Roker walked over to a new graphic.
“Here are some of the shocking accumulation predictions for the next few hours at some of our major reporting stations. The numbers I’m about to give you are for midnight, Eastern Time, about five and a half hours from now:
Hartford, Connecticut – 11 Feet
Boston, Massachusetts – 12 Feet
Newport, Rhode Island – 10 Feet
Newark, New Jersey – 9 Feet
Islip, New York – 10 Feet
The camera panned to the street outside the studio where Janet Bowden, a reporter, stood in the swirling snow. She was dressed for the arctic.
“Hi, everybody, Janet Bowden here for NBC. Underneath this beautiful snow mountain behind me is a Mr. Softee ice cream truck. One of the few positive things about this blizzard is that it we’ve gotten a break from the mind-numbing jingles the truck plays constantly. An interesting thing about this rapidly accumulating snow is that it’s becoming difficult to tell if there’s anything under the drifts, although we know that there are countless cars, trucks, and busses under the white stuff.”

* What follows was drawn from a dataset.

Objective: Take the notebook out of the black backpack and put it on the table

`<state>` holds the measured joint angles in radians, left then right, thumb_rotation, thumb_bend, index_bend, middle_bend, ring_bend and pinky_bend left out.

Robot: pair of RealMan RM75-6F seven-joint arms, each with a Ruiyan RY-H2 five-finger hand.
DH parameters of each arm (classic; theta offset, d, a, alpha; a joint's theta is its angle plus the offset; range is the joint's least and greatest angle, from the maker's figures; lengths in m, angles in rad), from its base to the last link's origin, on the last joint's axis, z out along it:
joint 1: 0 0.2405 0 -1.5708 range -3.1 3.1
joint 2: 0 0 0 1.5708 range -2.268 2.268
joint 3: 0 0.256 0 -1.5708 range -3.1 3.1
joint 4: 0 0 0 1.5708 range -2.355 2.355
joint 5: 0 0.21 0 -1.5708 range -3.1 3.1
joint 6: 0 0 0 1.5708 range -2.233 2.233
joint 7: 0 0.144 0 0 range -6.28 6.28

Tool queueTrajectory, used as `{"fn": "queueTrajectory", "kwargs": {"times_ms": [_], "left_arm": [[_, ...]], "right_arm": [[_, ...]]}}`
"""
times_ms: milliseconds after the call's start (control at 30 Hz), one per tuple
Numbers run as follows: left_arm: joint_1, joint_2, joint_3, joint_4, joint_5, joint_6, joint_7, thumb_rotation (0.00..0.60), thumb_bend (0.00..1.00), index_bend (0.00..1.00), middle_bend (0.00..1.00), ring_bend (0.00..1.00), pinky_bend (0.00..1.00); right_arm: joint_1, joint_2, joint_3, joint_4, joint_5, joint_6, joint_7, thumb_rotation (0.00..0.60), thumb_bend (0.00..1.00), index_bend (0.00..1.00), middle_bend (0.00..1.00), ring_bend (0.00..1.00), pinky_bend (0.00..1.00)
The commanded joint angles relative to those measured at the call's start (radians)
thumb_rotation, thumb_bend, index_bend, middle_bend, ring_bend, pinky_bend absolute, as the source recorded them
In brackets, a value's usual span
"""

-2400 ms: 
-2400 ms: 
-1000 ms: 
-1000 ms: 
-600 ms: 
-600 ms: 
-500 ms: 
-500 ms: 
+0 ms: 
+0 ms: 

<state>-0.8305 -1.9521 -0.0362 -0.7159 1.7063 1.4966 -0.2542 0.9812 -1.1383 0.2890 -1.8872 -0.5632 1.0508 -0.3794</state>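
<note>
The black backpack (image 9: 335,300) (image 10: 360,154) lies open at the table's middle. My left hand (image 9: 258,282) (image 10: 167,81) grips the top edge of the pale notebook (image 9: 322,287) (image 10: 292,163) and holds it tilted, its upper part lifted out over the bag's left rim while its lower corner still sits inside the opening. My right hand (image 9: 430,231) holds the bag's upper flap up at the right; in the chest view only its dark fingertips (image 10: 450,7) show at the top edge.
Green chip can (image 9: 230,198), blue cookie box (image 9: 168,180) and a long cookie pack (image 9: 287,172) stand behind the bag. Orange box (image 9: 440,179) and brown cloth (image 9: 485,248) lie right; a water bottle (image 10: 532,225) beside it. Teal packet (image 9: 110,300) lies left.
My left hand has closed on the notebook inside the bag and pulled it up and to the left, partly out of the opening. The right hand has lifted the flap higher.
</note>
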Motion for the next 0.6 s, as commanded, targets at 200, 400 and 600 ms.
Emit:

“Thanks, Janet,” Roker said. “The bottom line, folks, is that we will see an accumulation of snow above 10 feet throughout the region. The thing to keep in mind is this—we don’t see any end to this storm. Needless to say, the blizzard is creating some dangerous, even life-threatening conditions. I’m cutting now to City Hall, where Mayor Bill Adams is about to make a statement.”
“Good evening, my fellow New Yorkers and our neighbors throughout the Metropolitan Area,” Mayor Adams said. “I don’t have any book to follow in discussing this storm because we’ve never seen anything like it before. Some folks have named it the Millennium Blizzard, and I think that’s an appropriate title. I know you expect me to urge you to stay off the roads, but this storm presents a new twist. I’m not going to just urge you or warn you because the storm is speaking for itself. You simply can’t get anywhere on the roads. Even emergency vehicles are having a hard time getting around. A stalled or snowed-in car makes matters a lot worse. I’m announcing a temporary local law just passed by the City Council making it a Class-E felony to drive a non-emergency vehicle without the express permission from the local Office of Emergency Management. That may sound drastic, but this storm is drastic. The number to call is behind me on the screen. Because this storm hit with absolutely no warning, a lot of you were unable to stock up on necessities like food and prescription drugs. Now is the time to be a neighbor in spirit, not just in name. If you have extra food, please share it with someone in need. We had in the works a plan to deliver prescription drugs by aerial drones, but the wind gusts up to 60 mph have made that impossible. If the wind dies down we’re going to execute the drone plan. We’re going to back that plan up with the National Guard delivering emergency medicine in snow-friendly Humvees. Please contact your doctor and follow instructions if you run out of your medication. Oil heat is another serious challenge for us. Because this storm hit us in mid-July, few people thought of topping off their oil tanks. Please use common sense and conserve fuel as much as possible. Rather than crank up the heat, put on a sweater or wrap yourself in a blanket. Keep water taps turned on to a trickle and keep cabinet doors under sinks open to avoid frozen pipes. We’re experiencing not just incredible amounts of snow, but deep-freezing temperatures. From what the meteorologists are telling us, this storm is likely to get worse.”